Begegnung auf dem Dach


Erics POV

Während ich durch die Gänge laufe, denke an den gestrigen Tag zurück. Irgendwie bin ich immer noch ziemlich genervt. Ich wollte auf dem Dach meine Ruhe zum Nachdenken. Das scheint so ein doofes Überbleibsel meiner Ken Vergangenheit zu sein. Auch wenn ich nicht gerne daran zurückdenke, gibt es etwas, was ich von den Ken vermisse und zwar die lichtdurchfluteten Räume. Dort haben nämlich viele Bauwerke große Glasfronten, so dass es überall im Gebäude hell und sofort viel freundlicher ist. Mich an die dunklen Gänge der Ferox zu gewöhnen hat eine Weile gedauert.

Deswegen zieht es mich zum Nachdenken jedes Mal an die frische Luft. Und genau in so einem Moment stört diese kleine Ken ausgerechnet meine Ruhe und dann darf ich ihr auch noch hinterherrennen. Zu allem Überfluss musste Max was von der Auseinandersetzung mitbekommen. Ansonsten hätte ich sie einfach zu den Ken zurück bugsieren können, ohne dass einer der anderen Anführer irgendetwas davon erfahren hätte.

Als sie uns schließlich diese verrückte Geschichte auftischen wollte, hätte ich es nie für möglich gehalten, dass es wirklich der Wahrheit entspricht und ausgerechnet Max ihr Vater ist.
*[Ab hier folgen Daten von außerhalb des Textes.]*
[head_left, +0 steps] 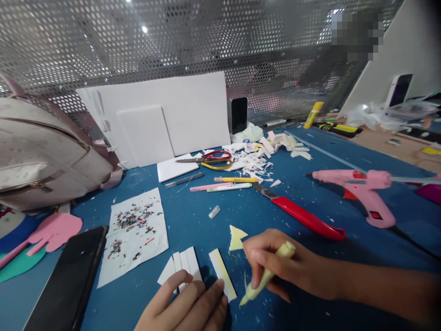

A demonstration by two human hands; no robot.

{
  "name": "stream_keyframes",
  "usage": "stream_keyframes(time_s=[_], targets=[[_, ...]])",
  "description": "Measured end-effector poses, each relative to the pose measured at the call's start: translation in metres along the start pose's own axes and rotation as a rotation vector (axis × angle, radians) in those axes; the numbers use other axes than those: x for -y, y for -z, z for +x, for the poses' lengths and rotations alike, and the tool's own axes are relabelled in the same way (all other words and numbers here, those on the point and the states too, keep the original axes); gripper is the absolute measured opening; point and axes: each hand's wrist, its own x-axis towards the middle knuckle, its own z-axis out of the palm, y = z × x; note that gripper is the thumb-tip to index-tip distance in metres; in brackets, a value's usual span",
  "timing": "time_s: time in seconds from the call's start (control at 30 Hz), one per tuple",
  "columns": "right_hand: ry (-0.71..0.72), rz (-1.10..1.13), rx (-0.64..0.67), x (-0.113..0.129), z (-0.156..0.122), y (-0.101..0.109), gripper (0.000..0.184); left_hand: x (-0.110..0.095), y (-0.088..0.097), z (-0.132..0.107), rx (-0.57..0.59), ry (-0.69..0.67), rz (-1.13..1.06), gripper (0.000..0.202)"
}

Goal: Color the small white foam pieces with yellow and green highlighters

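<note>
Black phone [69, 280] flat at the desk's [193, 216] far left. Left hand [188, 305], fingers close together, flat on the near ends of the white strips [186, 264]. Yellow-edged strip [222, 273] at its 2 o'clock. Right hand [279, 266], fingers pinching pale yellow marker [267, 276], tip down just beside that strip. Red cutter [303, 216] at the right hand's 1 o'clock; pink glue gun [358, 188] beyond.
</note>
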Motion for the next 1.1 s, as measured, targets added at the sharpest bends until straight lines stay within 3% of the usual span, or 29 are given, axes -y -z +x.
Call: stream_keyframes(time_s=[0.13, 0.3, 0.37, 0.43, 0.53, 0.63, 0.77, 0.9, 1.1], targets=[[0.142, 0.108, -0.07, -0.003, 0.0, 0.004, 0.049, -0.001, -0.004, 0.002, -0.132, 0.003, -0.018, 0.034], [0.272, 0.011, -0.425, -0.002, 0.003, 0.006, 0.035, 0.004, 0.013, 0.018, -0.019, 0.011, -0.063, 0.03], [0.306, -0.015, -0.534, -0.003, 0.006, 0.008, 0.031, 0.013, 0.018, 0.03, -0.035, 0.085, -0.1, 0.028], [0.327, -0.019, -0.58, -0.004, 0.01, 0.009, 0.026, 0.028, 0.017, 0.045, 0.082, 0.212, -0.159, 0.028], [0.317, -0.068, -0.567, -0.004, 0.013, 0.012, 0.019, 0.058, 0.003, 0.067, 0.251, 0.368, -0.249, 0.022], [0.324, -0.161, -0.549, -0.003, 0.012, 0.015, 0.015, 0.084, -0.021, 0.084, 0.321, 0.394, -0.3, 0.014], [0.333, -0.172, -0.52, -0.005, 0.012, 0.019, 0.017, 0.102, -0.045, 0.091, 0.42, 0.397, -0.43, 0.016], [0.314, -0.143, -0.491, -0.01, 0.016, 0.022, 0.027, 0.109, -0.045, 0.087, 0.445, 0.424, -0.5, 0.023], [0.319, -0.145, -0.451, -0.012, 0.016, 0.021, 0.026, 0.11, -0.043, 0.078, 0.446, 0.426, -0.53, 0.023]])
Vor allem finde ich es irgendwie total unfair, dass Leute wie ich, sich ihre Aufnahme hier bei den Ferox hart erkämpfen müssen und diese kleine Prinzessin muss nur mit dem Finger schnipsen und gehört schon dazu. Von diesem komischen Gesetz hatte ich vorher nie etwas gehört, nicht mal als ich noch bei den Ken war.

Allerdings hatte ich gestern gleich alles überprüft, auch alle Unterlagen, die Max mir am Abend gegeben hatte. Er hat sich wirklich haargenau an den Wortlaut des Gesetzes gehalten. Das hat sogar mich überrascht. Schließlich ist er ein geborener Ferox, deswegen hätte ich ihm solch eine Genauigkeit überhaupt nicht zugetraut.

Das bedeutet aber leider auch, dass ich hier wieder keinen Punkt habe, den ich ihn vorhalten könnte. Und das ärgert mich extrem. Seit ich vor knapp einem Jahr Anführer geworden bin, ist es mein größter Wunsch die Stellung von Max zu übernehmen, denn ich lasse mir nicht so gerne Befehle erteilen.

Darum hatte ich gehofft, dass sich vielleicht jetzt, wo diese kleine Prinzessin aufgetaucht ist, eine Möglichkeit ergibt, um etwas gegen ihn in der Hand zu haben. Doch selbst in dieser Situation hat er sich nichts zu Schulden kommen lassen. Klar, die Kleine ist gestern noch durch die Gänge geschlichen, allerdings hatte Max es ihr untersagt, also kann ich diese Tatsache ebenfalls nicht gegen ihn verwenden. Das Prinzesschen wird zwar eine Strafe bekommen, aber vermutlich wird diese in ihrem Fall wahrscheinlich nicht sonderlich hart ausfallen.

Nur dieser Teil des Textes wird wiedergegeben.